INSTRUCTIONS FOR THE TASK. Give an exact copy of the lines from the beginning of the listing below to the "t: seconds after" line, inclusive.

==== INFORMATION SHOWN

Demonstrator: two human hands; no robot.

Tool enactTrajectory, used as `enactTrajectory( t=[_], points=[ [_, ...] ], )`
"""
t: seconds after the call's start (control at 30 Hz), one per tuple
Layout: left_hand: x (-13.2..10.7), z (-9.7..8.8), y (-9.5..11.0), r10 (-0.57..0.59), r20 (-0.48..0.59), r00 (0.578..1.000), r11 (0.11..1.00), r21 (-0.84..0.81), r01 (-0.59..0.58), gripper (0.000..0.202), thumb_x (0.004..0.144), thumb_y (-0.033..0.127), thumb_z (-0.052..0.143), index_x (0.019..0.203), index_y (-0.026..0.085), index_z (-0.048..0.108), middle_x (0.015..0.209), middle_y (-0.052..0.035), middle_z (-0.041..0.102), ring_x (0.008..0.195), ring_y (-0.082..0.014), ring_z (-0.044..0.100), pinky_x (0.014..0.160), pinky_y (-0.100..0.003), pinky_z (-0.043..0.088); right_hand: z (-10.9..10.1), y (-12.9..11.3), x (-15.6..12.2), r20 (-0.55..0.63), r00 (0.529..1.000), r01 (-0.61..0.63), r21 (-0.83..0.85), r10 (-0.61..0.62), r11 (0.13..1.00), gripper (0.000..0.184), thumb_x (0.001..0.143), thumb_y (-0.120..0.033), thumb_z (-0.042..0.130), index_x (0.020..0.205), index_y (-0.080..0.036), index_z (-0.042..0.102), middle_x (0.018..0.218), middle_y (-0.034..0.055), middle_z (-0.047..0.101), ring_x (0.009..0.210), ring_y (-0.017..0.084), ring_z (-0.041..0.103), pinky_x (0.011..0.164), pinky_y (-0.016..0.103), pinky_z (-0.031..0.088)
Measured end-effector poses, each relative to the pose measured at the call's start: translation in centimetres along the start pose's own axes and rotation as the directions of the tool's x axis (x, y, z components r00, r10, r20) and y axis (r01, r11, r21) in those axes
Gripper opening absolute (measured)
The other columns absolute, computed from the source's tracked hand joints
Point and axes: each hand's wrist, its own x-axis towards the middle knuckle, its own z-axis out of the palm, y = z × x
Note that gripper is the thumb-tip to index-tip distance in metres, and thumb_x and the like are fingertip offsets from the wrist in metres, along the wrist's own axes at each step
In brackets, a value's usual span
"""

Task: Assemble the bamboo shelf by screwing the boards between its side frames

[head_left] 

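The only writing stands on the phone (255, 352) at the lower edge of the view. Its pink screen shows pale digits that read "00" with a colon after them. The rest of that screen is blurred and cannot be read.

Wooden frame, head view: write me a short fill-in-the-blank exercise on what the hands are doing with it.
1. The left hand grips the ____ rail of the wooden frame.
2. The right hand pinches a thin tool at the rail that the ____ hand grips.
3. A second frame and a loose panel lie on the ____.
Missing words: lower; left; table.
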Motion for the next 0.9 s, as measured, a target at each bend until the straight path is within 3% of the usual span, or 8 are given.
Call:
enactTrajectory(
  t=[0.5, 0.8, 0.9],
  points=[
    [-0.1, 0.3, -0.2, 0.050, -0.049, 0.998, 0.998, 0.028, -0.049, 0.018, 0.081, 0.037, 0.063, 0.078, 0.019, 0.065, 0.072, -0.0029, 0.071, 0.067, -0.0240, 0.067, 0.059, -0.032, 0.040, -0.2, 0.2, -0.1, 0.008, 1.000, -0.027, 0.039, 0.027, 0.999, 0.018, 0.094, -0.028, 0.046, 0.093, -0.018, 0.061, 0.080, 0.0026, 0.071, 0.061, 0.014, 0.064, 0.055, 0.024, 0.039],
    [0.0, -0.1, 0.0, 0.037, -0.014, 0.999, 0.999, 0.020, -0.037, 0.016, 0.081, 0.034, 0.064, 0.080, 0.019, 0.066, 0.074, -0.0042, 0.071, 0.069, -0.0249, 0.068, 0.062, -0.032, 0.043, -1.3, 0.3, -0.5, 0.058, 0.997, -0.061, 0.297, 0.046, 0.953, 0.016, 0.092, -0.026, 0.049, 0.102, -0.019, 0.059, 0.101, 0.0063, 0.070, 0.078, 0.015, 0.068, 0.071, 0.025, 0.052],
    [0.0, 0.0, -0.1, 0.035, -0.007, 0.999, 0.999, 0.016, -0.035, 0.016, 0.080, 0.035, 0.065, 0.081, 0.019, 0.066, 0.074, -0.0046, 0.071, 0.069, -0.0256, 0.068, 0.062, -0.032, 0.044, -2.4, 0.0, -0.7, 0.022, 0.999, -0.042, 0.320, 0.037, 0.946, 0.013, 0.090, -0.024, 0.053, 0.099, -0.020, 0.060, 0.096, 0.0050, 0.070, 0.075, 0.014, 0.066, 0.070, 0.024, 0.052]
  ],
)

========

RESULT OF THIS EXERCISE.
Demonstrator: two human hands; no robot.

Tool enactTrajectory, used as `enactTrajectory( t=[_], points=[ [_, ...] ], )`
"""
t: seconds after the call's start (control at 30 Hz), one per tuple

This output has been given in full.